The HPPSCC was launched on January 1, 2017. To date, 30 appreciative families have been assisted by HPPSCC, with more waiting in the wings for help. As Dr. Brooks relates: “The Center is growing beyond our expectations. What is amazing is that there is such a great need for the HPPSCC and it is difficult for us to keep up with the demand."
Even in the initial consultation with parents, the staff address both the child’s medical needs and the entire family’s emotional challenges. As Prof. Wexler, Co-director of the HPPSCC explains: “During our first meeting with the parents, they tell us all about the child’s extensive medical history. Then we ask them to tell us about their child. What does a good day look like for him? What does he enjoy doing? Immediately, the expressions on the parents’ faces change, as they begin to reveal the soul of their child. The parents realize that the staff of the HPPSCC views their child not as a medical problem, but as a human being with challenges.”

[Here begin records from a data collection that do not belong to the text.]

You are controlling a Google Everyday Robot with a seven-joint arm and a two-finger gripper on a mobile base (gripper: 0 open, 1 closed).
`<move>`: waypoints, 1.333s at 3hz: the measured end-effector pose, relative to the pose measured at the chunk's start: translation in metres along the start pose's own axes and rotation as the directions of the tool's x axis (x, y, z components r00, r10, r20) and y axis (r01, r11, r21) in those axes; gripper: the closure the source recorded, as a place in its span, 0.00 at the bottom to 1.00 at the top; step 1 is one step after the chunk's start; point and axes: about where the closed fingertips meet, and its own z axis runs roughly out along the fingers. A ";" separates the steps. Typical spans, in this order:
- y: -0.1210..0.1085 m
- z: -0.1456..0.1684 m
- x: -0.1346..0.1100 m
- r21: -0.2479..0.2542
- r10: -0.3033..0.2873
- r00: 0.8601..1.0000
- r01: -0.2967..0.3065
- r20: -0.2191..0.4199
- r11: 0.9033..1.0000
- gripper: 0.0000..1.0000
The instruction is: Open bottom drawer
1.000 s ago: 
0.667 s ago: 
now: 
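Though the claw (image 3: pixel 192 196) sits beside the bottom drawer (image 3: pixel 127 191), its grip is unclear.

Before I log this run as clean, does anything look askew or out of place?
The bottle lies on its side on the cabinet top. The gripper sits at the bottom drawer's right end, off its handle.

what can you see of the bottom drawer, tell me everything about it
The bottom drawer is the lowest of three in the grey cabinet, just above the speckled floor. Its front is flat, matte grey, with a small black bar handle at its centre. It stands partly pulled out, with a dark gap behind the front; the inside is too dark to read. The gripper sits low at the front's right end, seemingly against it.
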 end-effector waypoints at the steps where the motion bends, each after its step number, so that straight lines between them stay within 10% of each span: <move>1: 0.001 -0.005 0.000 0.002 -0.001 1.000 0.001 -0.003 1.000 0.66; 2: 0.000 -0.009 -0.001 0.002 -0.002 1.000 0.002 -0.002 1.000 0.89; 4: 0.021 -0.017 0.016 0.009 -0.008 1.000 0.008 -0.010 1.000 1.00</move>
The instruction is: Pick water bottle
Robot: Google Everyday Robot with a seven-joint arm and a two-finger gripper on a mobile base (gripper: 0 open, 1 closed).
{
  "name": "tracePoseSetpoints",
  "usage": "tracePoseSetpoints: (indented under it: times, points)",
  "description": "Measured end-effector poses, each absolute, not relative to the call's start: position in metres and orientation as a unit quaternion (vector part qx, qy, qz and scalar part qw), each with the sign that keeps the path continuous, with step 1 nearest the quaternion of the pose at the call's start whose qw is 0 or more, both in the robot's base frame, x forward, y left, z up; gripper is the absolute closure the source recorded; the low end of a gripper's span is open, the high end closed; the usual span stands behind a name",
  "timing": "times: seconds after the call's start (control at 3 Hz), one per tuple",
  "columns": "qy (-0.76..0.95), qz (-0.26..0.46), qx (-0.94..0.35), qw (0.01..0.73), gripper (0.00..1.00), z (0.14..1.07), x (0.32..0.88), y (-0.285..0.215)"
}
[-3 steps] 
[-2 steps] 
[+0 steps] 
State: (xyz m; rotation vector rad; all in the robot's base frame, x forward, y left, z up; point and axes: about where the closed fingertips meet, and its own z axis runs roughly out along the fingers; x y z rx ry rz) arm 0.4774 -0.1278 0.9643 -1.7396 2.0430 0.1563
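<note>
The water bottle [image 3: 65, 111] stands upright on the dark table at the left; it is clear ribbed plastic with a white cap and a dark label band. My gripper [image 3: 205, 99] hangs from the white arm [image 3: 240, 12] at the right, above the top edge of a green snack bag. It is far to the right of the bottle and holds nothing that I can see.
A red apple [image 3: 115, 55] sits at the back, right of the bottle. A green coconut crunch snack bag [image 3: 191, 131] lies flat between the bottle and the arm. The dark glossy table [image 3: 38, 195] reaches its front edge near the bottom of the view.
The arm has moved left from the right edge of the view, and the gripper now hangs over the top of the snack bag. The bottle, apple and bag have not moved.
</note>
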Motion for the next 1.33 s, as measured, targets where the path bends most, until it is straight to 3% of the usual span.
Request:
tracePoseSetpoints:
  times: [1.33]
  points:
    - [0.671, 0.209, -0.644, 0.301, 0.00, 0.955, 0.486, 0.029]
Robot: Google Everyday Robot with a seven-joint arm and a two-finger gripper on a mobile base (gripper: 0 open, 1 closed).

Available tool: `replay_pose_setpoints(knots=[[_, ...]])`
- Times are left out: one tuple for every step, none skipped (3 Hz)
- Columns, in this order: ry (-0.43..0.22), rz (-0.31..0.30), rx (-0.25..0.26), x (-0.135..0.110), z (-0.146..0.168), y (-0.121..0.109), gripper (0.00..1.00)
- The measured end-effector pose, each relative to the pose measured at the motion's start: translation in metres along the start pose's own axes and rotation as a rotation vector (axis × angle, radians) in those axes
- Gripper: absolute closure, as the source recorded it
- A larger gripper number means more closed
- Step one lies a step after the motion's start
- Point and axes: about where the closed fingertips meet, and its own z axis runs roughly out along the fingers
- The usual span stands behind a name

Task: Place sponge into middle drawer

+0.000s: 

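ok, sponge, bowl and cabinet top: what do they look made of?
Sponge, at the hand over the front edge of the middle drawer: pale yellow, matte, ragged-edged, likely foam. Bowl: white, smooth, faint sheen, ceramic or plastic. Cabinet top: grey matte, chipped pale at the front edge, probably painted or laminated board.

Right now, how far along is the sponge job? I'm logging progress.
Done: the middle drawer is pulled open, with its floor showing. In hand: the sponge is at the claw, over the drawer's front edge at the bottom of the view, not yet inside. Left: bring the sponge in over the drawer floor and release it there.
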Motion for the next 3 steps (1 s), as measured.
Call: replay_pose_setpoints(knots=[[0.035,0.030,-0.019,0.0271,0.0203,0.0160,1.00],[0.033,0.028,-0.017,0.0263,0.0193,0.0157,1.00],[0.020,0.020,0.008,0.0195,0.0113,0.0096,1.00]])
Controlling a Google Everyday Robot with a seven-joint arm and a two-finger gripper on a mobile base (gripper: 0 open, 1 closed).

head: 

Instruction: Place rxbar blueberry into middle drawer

Sometimes, the Center is the only place parents have to go for emotional support when they are losing a child. Dr. Brooks relates the story of Achmed from Gaza, who has a rare genetic illness, which is almost always fatal. Achmed was brought to Hadassah with the hope that a bone marrow transplant might save him. When it became clear that he was not a candidate for this treatment, he was referred to the HPPSCC, where the staff helped the parents to understand that the focus now needed to be on making Achmed as comfortable as possible and maximizing the quality of his life. The family faced many challenges, especially because it was difficult to provide Achmed with all the care he needed in war-torn Gaza. HPPSCC was able to set up a care plan that allowed Achmed to return home. Despite Achmed being in Gaza, Dr. Brooks comments that “we receive messages and pictures of Achmed almost on a daily basis, and we have managed to send medical supplies to the family.”

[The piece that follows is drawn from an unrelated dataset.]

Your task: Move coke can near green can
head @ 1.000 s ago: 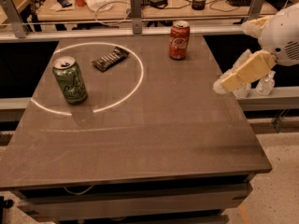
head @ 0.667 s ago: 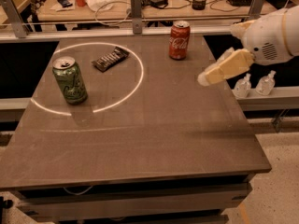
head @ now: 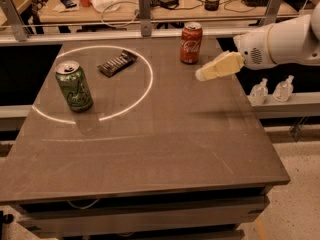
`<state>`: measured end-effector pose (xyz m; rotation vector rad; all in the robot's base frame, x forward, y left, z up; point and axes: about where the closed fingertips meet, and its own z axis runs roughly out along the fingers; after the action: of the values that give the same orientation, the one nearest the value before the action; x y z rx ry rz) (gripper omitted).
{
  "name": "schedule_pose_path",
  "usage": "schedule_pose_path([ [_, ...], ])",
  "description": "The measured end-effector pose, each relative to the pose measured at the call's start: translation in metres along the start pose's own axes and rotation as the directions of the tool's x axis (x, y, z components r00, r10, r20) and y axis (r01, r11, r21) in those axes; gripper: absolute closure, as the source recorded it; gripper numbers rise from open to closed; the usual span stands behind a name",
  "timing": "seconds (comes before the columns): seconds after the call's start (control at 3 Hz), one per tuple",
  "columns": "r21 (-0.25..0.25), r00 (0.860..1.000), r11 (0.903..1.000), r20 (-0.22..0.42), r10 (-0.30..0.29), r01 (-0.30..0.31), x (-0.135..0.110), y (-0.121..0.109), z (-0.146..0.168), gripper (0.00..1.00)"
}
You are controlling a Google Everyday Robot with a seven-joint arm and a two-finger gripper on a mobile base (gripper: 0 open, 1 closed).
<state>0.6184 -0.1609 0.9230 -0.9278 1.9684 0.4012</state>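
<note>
The coke can [head: 191, 43], red with white script and a silver top, stands upright near the far edge of the table [head: 165, 149]. The green can [head: 74, 86] stands upright at the left, on the rim of a white circle marked on the table. My gripper [head: 202, 75] comes in from the right on a white arm and hovers above the table just to the right of and in front of the coke can, not touching it. It holds nothing.
A dark snack bar [head: 117, 63] lies inside the white circle between the two cans. A metal rail [head: 145, 31] runs behind the table, with a cluttered desk beyond. Two small clear bottles [head: 272, 90] stand on a ledge to the right.
My gripper has moved left and toward the far side, from beyond the table's right edge to close beside the coke can. The cans and the bar have not moved.
</note>
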Motion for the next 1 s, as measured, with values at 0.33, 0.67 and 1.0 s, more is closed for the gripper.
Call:
schedule_pose_path([
  [0.33, 0.017, 0.994, 0.9982, 0.092, 0.056, -0.058, 0.009, -0.025, 0.022, 0.0],
  [0.67, 0.02, 0.972, 0.9979, 0.227, 0.055, -0.061, 0.013, -0.044, 0.031, 0.0],
  [1.0, 0.024, 0.957, 0.9997, 0.289, -0.001, -0.007, 0.01, -0.05, 0.037, 0.0],
])
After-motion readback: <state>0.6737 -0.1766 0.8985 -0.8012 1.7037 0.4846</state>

While many of the children followed by the HPPSCC pass away, sometimes, there are happier endings--as with Moshe. At one month of age, Moshe had a severe feeding problem and suffered from “failure to thrive” syndrome. The cause was unknown, as is the case for many of the children that are followed at the Center. Based on a multidisciplinary approach developed by members of the HPPSCC staff, Moshe, now 18 months old, is thriving. He still faces many challenges, but progress is being made on all fronts.

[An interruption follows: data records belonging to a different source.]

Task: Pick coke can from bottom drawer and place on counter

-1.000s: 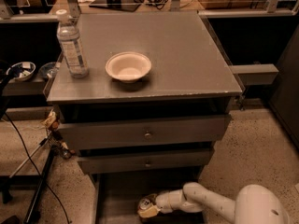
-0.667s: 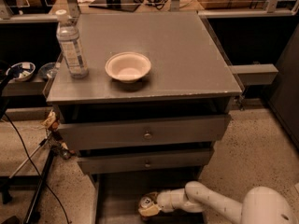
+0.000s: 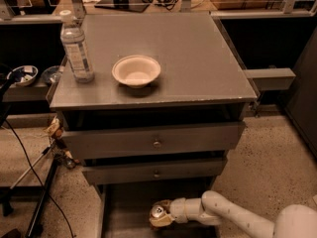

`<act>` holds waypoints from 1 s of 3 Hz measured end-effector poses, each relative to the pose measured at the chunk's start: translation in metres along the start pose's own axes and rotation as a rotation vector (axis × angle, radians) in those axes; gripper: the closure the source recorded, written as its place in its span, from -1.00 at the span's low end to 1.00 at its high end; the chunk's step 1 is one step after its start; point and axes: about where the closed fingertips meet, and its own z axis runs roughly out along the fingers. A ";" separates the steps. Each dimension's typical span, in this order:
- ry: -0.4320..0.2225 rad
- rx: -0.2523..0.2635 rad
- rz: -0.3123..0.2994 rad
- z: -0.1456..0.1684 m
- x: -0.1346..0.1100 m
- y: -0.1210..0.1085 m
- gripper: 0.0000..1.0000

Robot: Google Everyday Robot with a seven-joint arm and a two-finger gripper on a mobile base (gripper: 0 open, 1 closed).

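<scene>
The coke can (image 3: 157, 212) shows its silver top low in the open bottom drawer (image 3: 124, 207), under the two closed drawer fronts. My gripper (image 3: 159, 217) reaches in from the right on a white arm, and its tan fingers are closed around the can. The can's red side is mostly hidden by the fingers. The counter (image 3: 198, 58) is the grey top of the cabinet above.
A clear water bottle (image 3: 77, 48) stands at the counter's left edge, with a white bowl (image 3: 136, 71) beside it. Two drawer fronts with knobs (image 3: 157, 144) overhang the bottom drawer. Cables and a stand leg (image 3: 42, 202) lie on the floor at the left.
The white elbow of my arm has shifted slightly to the right. The gripper and the can stay in the same spot in the drawer.
</scene>
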 end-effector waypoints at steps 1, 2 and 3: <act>-0.026 0.040 -0.046 -0.028 -0.023 0.009 1.00; -0.026 0.040 -0.046 -0.028 -0.023 0.009 1.00; -0.023 0.050 -0.068 -0.038 -0.040 0.007 1.00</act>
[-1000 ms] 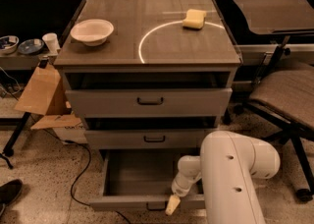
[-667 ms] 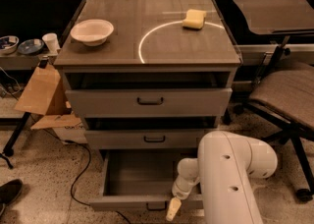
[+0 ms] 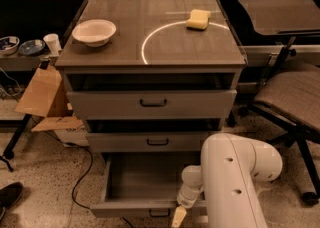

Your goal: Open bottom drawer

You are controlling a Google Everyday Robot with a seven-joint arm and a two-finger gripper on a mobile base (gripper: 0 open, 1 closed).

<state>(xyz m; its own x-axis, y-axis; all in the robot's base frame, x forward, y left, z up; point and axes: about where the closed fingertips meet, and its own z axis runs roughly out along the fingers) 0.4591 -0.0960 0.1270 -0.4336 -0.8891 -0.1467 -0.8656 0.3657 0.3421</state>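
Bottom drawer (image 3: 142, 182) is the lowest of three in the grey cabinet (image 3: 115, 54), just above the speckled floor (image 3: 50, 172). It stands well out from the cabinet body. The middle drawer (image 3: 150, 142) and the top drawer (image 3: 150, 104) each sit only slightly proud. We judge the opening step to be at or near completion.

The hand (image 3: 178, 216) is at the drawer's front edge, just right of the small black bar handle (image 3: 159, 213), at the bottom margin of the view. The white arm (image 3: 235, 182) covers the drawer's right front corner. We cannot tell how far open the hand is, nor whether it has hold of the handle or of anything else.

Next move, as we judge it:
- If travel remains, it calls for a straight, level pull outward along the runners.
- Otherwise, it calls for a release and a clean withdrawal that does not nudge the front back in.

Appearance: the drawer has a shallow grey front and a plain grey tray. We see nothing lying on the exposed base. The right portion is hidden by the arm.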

Because of the close relationship between parents and staff and the approachability of team members, often a phone consultation may help the parents understand that they don’t need to come to the hospital immediately. This often translates into fewer hospitalizations for the child.
While HPPSCC staff offer their expertise and advice, the philosophy at HPPSCC is that parents know their children best. “Usually, they are spot on,” says Dr. Brooks and we place the parents at the center of the decision-making process. “That’s one of the reasons parents are happy and grateful to the Center.”
It is the vision of the Center to have a program for siblings, which is currently being developed. HPPSCC staff are preparing culturally appropriate, multilingual audiovisual and written material for families-- including siblings. Dr. Brooks also has her sights on a website just for siblings, as well as a designated room for parents and siblings to just come and “chill out.”
Looking a little further ahead, Dr. Brooks has a wish list, which includes home visits to patients and working in collaboration with home physicians and home hospice programs. The goal is to be there for the family in times of need and to provide them with the coping tools to navigate the challenging terrain of serious illness.